The stock has delivered a negative year-to-date (YTD) return of nearly 13%, while it has risen over 30% in the past year.

The Group has witnessed robust demand for its properties in the recent past, which is supportive of solid earnings and dividend growth. The Group’s assets also have exposure to structural tailwinds including e-commerce and digital economy, which may boost rental growth going ahead, according to experts.

In addition, the Group has AU$12.7 billion of development work in progress. It is expected to set up the company for further growth in the next few years.

“The results of the deliberate positioning of our portfolio over the last decade to adapt to and leverage the changes in the digital economy, are now being realised. Customer demand for high-quality properties close to consumers has never been greater,” Goodman Group CEO Greg Goodman, recently said.

ResMed Inc (ASX:RMD)

ResMed Inc is a leading cloud-connected devices health company. The company focuses on sleep treatment and holds a portfolio of products which improve the lives of those who suffer with conditions such as sleep apnoea.

The stock has delivered a negative year-to-date (YTD) return of over 7%. In the past year, the stock has risen over 27%.

ResMed CEO Mick Farrell recently reaffirmed: “Despite constantly evolving market dynamics, we remain focused on our goal to improve 250 million lives in the year 2025; supporting patients with the sleep apnea therapy, respiratory care therapy, and digital health solutions they need as we deliver value for all of our customers.”

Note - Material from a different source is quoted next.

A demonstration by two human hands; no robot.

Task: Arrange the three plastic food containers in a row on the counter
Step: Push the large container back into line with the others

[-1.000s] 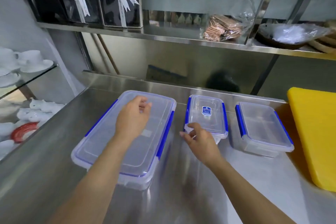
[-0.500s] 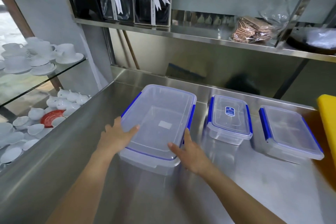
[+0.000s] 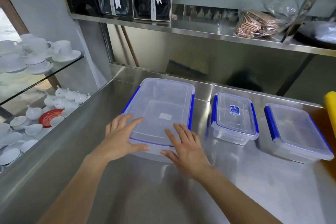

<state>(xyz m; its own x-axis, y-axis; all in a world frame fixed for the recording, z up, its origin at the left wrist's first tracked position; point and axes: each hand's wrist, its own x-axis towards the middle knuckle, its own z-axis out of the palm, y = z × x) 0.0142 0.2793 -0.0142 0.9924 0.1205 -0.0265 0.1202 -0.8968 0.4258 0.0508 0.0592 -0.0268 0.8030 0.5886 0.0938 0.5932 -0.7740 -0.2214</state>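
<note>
Three clear plastic containers with blue lid clips stand side by side on the steel counter (image 3: 236, 183). The large container (image 3: 160, 103) is on the left, a small one with a blue label (image 3: 234, 116) in the middle, and a third container (image 3: 298, 132) on the right. My left hand (image 3: 120, 138) and my right hand (image 3: 187, 147) both lie on the near end of the large container. Their fingers are spread over its lid, and the thumbs press against its near wall.
A yellow cutting board (image 3: 331, 107) lies at the right edge. A steel shelf (image 3: 200, 31) above the counter carries ribboned boxes and a bag of wafers. To the left, white cups (image 3: 36, 54) stand on a glass shelf, with more crockery (image 3: 36, 120) below.
My right hand left the small container and joined my left hand at the large container's near end. Both hands then shifted from its near corners onto the lid. The view turned left.
</note>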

Meanwhile, the company reported a double-digit topline revenue growth last month, which was attributed to high demand for sleep and respiratory care products, and solid growth in the software-as-a-service segment in the three months ended 31 December 2021.  However, the company’s gross margin shrank by 230 basis points.

RELATED ARTICLE: Three green shoots gleaming in the Australian travel industry

RELATED ARTICLE: What to expect from CBA, NAB earnings this week

RELATED ARTICLE: Why are first-time homebuyers fuming at Australia’s property boom?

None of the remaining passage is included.